**Description of the task**
Every line of the listing should be repeated exactly.

**Given records**
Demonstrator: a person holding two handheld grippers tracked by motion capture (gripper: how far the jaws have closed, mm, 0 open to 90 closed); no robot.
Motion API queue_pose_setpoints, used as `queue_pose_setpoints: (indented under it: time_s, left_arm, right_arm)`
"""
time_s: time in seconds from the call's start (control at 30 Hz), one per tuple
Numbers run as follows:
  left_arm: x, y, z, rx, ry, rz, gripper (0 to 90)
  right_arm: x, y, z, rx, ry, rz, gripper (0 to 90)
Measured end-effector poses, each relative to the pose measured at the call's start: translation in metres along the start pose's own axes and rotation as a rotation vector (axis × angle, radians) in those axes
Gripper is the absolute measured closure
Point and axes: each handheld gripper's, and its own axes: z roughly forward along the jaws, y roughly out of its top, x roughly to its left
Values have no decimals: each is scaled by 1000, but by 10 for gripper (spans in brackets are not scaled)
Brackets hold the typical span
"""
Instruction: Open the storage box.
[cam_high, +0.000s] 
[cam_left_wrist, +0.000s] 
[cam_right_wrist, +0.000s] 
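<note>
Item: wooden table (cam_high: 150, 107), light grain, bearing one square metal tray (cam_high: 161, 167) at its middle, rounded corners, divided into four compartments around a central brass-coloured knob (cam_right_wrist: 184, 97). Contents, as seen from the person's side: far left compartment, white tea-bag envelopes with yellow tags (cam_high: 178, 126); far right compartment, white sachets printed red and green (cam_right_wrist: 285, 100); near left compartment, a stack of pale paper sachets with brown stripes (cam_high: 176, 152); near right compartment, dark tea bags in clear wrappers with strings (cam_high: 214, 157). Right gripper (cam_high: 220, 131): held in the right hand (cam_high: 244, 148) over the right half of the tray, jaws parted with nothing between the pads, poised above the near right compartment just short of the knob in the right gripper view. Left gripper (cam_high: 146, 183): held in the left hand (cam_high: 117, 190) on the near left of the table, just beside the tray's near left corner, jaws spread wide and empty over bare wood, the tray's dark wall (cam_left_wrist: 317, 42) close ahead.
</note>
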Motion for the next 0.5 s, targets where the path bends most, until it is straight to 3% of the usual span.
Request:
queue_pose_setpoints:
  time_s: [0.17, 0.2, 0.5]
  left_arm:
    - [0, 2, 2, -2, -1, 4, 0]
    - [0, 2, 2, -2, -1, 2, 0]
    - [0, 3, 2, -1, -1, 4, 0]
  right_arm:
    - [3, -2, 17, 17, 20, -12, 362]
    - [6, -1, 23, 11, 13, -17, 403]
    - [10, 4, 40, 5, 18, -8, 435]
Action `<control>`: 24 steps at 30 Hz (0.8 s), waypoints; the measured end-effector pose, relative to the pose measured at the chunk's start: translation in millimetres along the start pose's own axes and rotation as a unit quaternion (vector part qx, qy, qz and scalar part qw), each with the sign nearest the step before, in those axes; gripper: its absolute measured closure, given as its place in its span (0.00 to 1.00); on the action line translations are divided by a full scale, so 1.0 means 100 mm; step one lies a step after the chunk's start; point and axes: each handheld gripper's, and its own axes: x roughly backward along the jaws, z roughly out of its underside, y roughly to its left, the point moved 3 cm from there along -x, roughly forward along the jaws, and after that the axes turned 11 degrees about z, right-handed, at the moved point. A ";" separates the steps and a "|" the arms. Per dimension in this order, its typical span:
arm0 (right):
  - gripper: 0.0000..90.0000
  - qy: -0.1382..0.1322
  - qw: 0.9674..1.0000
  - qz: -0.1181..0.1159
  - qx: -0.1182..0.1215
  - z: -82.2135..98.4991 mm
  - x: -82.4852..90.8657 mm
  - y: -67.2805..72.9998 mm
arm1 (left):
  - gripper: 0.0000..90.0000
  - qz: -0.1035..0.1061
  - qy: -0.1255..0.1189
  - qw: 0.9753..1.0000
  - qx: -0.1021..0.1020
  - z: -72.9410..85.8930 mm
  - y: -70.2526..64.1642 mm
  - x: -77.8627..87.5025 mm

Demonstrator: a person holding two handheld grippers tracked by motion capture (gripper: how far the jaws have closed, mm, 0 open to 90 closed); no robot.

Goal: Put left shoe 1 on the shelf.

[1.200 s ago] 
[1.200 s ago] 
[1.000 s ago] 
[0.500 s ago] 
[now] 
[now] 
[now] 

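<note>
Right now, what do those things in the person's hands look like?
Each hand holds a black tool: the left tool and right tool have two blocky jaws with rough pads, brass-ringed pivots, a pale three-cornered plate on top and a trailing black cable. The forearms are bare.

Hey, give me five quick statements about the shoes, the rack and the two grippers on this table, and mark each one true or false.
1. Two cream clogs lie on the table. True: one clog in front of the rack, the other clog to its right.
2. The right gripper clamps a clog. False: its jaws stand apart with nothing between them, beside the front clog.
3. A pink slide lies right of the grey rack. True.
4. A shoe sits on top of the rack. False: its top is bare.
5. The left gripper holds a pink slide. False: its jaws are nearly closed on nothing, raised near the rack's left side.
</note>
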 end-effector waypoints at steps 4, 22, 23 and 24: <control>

**Result for this task**
Demonstrator: a person holding two handheld grippers tracked by motion capture (gripper: how far the jaws have closed, mm, 0 open to 90 closed); no robot.
Motion API queue_pose_setpoints, used as `queue_pose_setpoints: (indented under it: time_s, left_arm, right_arm)`
"""
time_s: time in seconds from the call's start (control at 30 Hz), one per tuple
Numbers run as follows:
  left_arm: x, y, z, rx, ry, rz, gripper (0 to 90)
  right_arm: x, y, z, rx, ry, rz, gripper (0 to 90)
Measured end-effector poses, each relative to the pose measured at the call's start: translation in metres along the start pose's own axes and rotation as a rotation vector (axis × angle, radians) in those axes
Gripper is the absolute measured closure
Point and axes: each handheld gripper's, and its own axes: z roughly forward along the jaws, y roughly out of its top, x roughly to its left
Values have no decimals: each is scaled by 1000, but by 10 for gripper (spans in brackets are not scaled)
Brackets hold the typical span
"""
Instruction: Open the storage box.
[cam_high, +0.000s] 
[cam_left_wrist, +0.000s] 
[cam_right_wrist, +0.000s] 
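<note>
Item: wooden table (cam_high: 150, 107), light grain, bearing one square metal tray (cam_high: 161, 167) at its middle, rounded corners, divided into four compartments around a central brass-coloured knob (cam_right_wrist: 184, 97). Contents, as seen from the person's side: far left compartment, white tea-bag envelopes with yellow tags (cam_high: 178, 126); far right compartment, white sachets printed red and green (cam_right_wrist: 285, 100); near left compartment, a stack of pale paper sachets with brown stripes (cam_high: 176, 152); near right compartment, dark tea bags in clear wrappers with strings (cam_high: 214, 157). Right gripper (cam_high: 220, 131): held in the right hand (cam_high: 244, 148) over the right half of the tray, jaws parted with nothing between the pads, poised above the near right compartment just short of the knob in the right gripper view. Left gripper (cam_high: 146, 183): held in the left hand (cam_high: 117, 190) on the near left of the table, just beside the tray's near left corner, jaws spread wide and empty over bare wood, the tray's dark wall (cam_left_wrist: 317, 42) close ahead.
</note>
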Motion for the next 0.5 s, targets where the path bends most, until it is straight to 3% of the usual span.
Request:
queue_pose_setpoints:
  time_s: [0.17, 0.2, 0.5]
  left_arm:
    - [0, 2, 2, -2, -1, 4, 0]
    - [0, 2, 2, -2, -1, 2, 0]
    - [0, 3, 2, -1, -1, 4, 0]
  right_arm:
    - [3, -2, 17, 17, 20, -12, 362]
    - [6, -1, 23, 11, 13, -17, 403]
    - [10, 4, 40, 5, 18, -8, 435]
Action `<control>`: 24 steps at 30 Hz (0.8 s), waypoints; the measured end-effector pose, relative to the pose measured at the chunk's start: translation in millimetres along the start pose's own axes and rotation as a unit quaternion (vector part qx, qy, qz and scalar part qw), each with the sign nearest the step before, in those axes; gripper: its absolute measured closure, given as its place in its span (0.00 to 1.00); on the action line translations are divided by a full scale, so 1.0 means 100 mm; step one lies a step after the chunk's start; point and axes: each handheld gripper's, and its own axes: x roughly backward along the jaws, z roughly out of its underside, y roughly to its left, the point moved 3 cm from there along -x, roughly forward along the jaws, and after that the axes turned 11 degrees about z, right-handed, at the moved point. A ";" separates the steps and a "|" the arms. Per dimension in this order, its typical span:
arm0 (right):
  - gripper: 0.0000..90.0000
  - qy: -0.1382..0.1322
  - qw: 0.9674..1.0000
  - qz: -0.1181..0.1159
  - qx: -0.1182..0.1215
  - z: -82.2135..98.4991 mm
  - x: -82.4852..90.8657 mm
  - y: -67.2805..72.9998 mm
arm1 (left):
  - gripper: 0.0000..90.0000
  - qz: -0.1035..0.1061
  - qy: -0.1255..0.1189
  - qw: 0.9753..1.0000
  - qx: -0.1021..0.1020
  - z: -72.9410..85.8930 mm
  - y: -70.2526..64.1642 mm
  - x: -77.8627..87.5025 mm

Demonstrator: a person holding two handheld grippers tracked by motion capture (gripper: how far the jaws have closed, mm, 0 open to 90 closed); no robot.

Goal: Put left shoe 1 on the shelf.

[1.200 s ago] 
[1.200 s ago] 
[1.000 s ago] 
[0.500 s ago] 
[now] 
[now] 
[now] 

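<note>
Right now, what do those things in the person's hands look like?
Each hand holds a black tool: the left tool and right tool have two blocky jaws with rough pads, brass-ringed pivots, a pale three-cornered plate on top and a trailing black cable. The forearms are bare.

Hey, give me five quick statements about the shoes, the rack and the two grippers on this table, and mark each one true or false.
1. Two cream clogs lie on the table. True: one clog in front of the rack, the other clog to its right.
2. The right gripper clamps a clog. False: its jaws stand apart with nothing between them, beside the front clog.
3. A pink slide lies right of the grey rack. True.
4. A shoe sits on top of the rack. False: its top is bare.
5. The left gripper holds a pink slide. False: its jaws are nearly closed on nothing, raised near the rack's left side.
</note>
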 end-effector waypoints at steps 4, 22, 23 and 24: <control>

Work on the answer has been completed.